Tal es la lógica de los regímenes dictatoriales árabes, desde Saddam hasta Gaddafi y por supuesto, los Asad. Si ya no es posible gobernar el país, que se vaya al infierno. Quieren destruir hoy siria y su tejido social, convirtiéndola en despojos de pueblo y restos de patria. Ante la caída de esas dos ilusiones, la misión de la revolución siria está más clara a pesar de las dificultades, y lo que es obvio es que solo pueden contar consigo mismos, ocupando calles y ciudades, con una perseverancia inagotable.

Por otra parte, la misión de la revolución siria es proteger a Siria del aparato desintegrador del régimen, y ello exige la elaboración de un discurso claro sobre dos cuestiones clave: la primera es el rechazo a que el país se vea arrastrado a una guerra sectaria, cueste lo que cueste, elaborando un discurso y una práctica nacionales democráticos dirigidos a las tres minorías sectarias cuyo miedo el régimen cree poder explotar. Se trata de un discurso y una práctica dirigidos a las conciencias de los alauíes, los cristianos y los drusos que dibuje los horizontes de una nación en la que no cabe el sectarismo ni la persecución de las minorías y en la que se prohíba el hacer pagar a las personas el precio de los crímenes del régimen. Siria ha de ser una nación para todos los árabes y los kurdos en la que el ciudadano goza de todos sus derechos sin tener en cuenta la raza, la nación o la adscripción religiosa.

La segunda cuestión es la conformación de un proyecto político social para la Siria del futuro, que asegure la libertad, la justicia social y la desintegración del aparato de seguridad y económico de la mafia, un aparato que ha destruido la economía siria y la ha convertido en un marco para el pillaje.

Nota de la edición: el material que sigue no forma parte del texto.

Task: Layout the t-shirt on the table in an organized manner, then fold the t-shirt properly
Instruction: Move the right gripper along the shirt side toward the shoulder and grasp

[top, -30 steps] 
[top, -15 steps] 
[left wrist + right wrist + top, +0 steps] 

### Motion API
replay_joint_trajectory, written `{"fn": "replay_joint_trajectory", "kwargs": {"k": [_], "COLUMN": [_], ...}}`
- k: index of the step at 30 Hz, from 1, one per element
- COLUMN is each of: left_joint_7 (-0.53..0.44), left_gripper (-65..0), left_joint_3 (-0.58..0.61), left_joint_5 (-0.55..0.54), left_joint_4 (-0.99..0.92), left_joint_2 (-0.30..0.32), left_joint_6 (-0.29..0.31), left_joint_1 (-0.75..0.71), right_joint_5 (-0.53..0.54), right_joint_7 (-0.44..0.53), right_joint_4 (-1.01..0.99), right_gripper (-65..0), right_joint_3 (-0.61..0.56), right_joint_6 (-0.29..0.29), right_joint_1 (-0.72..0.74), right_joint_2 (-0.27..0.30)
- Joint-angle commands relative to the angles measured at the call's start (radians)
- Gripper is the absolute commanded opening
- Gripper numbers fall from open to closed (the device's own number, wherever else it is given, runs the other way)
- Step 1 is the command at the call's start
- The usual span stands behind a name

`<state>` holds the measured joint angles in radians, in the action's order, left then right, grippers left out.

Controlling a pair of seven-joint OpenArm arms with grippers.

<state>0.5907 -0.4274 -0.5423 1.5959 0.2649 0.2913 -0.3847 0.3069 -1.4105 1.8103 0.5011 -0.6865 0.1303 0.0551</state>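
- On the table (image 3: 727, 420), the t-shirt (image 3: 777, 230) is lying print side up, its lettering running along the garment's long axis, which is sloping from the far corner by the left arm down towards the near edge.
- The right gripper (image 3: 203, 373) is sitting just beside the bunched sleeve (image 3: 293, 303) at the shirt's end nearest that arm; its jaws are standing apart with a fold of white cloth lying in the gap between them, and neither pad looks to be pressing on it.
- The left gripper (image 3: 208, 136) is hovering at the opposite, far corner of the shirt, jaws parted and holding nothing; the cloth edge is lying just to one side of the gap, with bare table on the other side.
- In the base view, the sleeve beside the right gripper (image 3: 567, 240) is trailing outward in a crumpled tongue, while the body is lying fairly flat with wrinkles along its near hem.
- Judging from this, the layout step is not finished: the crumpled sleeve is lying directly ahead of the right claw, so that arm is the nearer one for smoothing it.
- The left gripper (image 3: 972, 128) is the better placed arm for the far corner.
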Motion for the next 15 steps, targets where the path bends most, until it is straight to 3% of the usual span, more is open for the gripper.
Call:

Durante las complicadas negociaciones en el Consejo de Seguridad, parecía como si Rusia intentara no quedarse totalmente aislada internacionalmente y eso infundió la esperanza de que el proyecto de resolución árabe sería aprobado tras los cambios sufridos. Pero parece que Putin y su régimen oligárquico ha preferido establecer una alianza entre las mafias siria y rusa con la esperanza de encontrar para sí misma un lugar en el cambio árabe. Esta decisión es  patética porque el interés nacional sirio y árabe exige la presencia de un equilibrio en la zona en el que Rusia podía haber jugado un papel central, pero el veto le ha hecho perder esa oportunidad y ha empujado a Siria a la masacre.